Proportionate tax reporting Income earned in a joint account held between spouses must be reported based on how much each spouse contributed to the account, or ‘attribution rules’. The attribution rules are designed to prevent certain income splitting between non-arm’s length persons, including spouses. Under these rules, income earned from property transferred (including gifts or sales) or loaned to a spouse, is considered to be income of the spouse making the transfer, not the spouse receiving it, with the following exceptions:
- Where there is a sale of property, if the transferee spouse pays fair market value for the property using their own funds and the transferor elects to report the sale at fair market value on their tax return, there is no attribution.
- Where there is a loan of property, if the borrowing spouse pays interest at a rate at least equal to the Canada Revenue Agency (CRA) prescribed interest rate each year, there is no attribution. This is commonly known as the spousal loan strategy. Speak with your RBC advisor for more information regarding this strategy.
Tax slip reporting – Although a T5 or T3 tax slip may be issued for your joint account in your sole name with your Social Insurance Number (SIN), it does not automatically imply that the CRA is expecting you to report all the income for tax purposes. The CRA only requires one SIN to be included on the tax slip so only the primary account holder’s SIN number is displayed. For example, the tax slip may be issued to you even though you only contributed a portion of the funds or never contributed any funds to the joint account. Your spouse, who contributed funds to the account, would also be required to report their proportionate share or all of the income even though a tax slip was not issued in their name and SIN. If this is the case, you may want to speak with your qualified tax advisor to determine if reporting the appropriate amount of income on your tax return in the following manner makes sense in your specific situation:
- Attach the original tax slips issued in your name to your individual income tax return but do not report the full amount of income appearing on the slips.
- Provide the CRA with a brief explanation of the reason why you are only reporting your proportionate share of this income. If you did not contribute to the account, your proportionate share would be zero.

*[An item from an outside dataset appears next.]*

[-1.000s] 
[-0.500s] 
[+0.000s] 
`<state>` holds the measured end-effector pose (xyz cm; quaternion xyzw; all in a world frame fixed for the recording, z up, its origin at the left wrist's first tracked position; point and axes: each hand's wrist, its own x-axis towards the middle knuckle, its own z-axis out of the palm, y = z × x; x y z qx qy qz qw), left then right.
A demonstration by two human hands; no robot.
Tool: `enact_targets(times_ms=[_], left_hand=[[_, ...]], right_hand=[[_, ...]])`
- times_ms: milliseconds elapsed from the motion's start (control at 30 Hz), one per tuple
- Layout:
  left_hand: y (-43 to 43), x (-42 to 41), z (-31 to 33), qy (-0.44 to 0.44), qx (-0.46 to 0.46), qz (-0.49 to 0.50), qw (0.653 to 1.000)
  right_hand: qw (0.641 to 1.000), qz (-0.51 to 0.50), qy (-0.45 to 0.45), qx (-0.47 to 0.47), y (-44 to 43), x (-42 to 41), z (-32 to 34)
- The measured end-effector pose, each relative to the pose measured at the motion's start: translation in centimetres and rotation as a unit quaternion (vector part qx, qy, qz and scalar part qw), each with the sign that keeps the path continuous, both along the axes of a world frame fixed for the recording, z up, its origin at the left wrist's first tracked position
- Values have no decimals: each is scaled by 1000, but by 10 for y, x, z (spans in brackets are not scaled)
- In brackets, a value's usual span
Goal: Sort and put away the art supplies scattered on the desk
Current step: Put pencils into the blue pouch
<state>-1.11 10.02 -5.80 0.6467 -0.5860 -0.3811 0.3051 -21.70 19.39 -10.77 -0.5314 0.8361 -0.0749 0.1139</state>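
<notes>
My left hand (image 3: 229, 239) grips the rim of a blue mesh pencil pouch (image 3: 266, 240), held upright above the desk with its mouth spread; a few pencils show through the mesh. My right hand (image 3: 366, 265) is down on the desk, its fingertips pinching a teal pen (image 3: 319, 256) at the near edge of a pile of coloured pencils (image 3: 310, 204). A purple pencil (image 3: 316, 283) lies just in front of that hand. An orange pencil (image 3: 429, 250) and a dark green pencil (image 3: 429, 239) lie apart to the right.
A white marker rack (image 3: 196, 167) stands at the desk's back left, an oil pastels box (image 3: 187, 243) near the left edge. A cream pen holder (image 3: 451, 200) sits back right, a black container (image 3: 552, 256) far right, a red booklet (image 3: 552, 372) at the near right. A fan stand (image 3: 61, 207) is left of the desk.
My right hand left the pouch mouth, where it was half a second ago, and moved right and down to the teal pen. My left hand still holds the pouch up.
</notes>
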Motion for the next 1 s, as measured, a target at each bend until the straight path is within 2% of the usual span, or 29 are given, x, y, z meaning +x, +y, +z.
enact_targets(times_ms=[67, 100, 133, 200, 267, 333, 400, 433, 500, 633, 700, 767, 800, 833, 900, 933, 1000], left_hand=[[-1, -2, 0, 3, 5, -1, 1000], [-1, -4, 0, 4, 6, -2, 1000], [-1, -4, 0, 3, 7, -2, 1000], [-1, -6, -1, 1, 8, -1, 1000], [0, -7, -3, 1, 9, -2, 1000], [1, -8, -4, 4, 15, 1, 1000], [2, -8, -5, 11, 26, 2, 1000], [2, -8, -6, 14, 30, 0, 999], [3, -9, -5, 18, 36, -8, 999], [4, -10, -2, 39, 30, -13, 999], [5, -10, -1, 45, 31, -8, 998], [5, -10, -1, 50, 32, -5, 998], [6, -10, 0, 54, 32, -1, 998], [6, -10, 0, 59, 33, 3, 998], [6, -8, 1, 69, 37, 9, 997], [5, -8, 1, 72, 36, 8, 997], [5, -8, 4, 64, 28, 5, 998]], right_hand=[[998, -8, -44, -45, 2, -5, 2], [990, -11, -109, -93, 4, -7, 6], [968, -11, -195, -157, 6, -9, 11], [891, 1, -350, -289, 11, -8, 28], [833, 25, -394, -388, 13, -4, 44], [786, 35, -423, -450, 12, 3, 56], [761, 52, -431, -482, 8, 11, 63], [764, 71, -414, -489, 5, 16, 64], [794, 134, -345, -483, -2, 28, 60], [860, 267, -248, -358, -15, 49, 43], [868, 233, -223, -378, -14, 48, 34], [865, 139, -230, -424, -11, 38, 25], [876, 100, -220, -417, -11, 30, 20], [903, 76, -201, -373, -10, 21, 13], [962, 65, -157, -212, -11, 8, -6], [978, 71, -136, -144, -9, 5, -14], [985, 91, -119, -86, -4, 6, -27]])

- Provide your spouse with a copy of your tax slips in order for them to report their proportionate income on their tax return. Your spouse will need to attach the copies of the tax slips originally issued in your name to their income tax return, explaining why they are reporting this income even though the tax slips were issued to you. If filing electronically, the above considerations still apply. Retain your copy of the tax slips and your explanation in your own files in case the CRA asks for the information at a later date.
Capital gains and capital losses – If an asset is sold within a joint account, the joint account owners must report their portion of the gain or loss. The reason behind the sale does not affect reporting requirements. For example, let’s say your spouse wishes to withdraw cash (or “pull out their share”) from a joint account to which you contributed 80% of the capital. In order to fund their withdrawal, or to pull out their 20% from the joint account, an asset has to be sold in the joint account. The sale of this asset triggers a capital gain which cannot be solely claimed by your spouse simply because they withdrew their proportionate share of the account. Instead, the capital gain must be split between you and your spouse according to the proportion of funds each has contributed to the joint account. In this example, 80% of the capital gain would be taxable in your hands while 20% would be taxable in your spouse’s hands.
Withdrawals from the joint account – If one of the joint account holders withdraws funds from the joint account, it is important to factor this withdrawal in determining the proportionate tax reporting going forward. The proportion of future income that should be reported by each spouse should be recalculated if either party makes a withdrawal from the account.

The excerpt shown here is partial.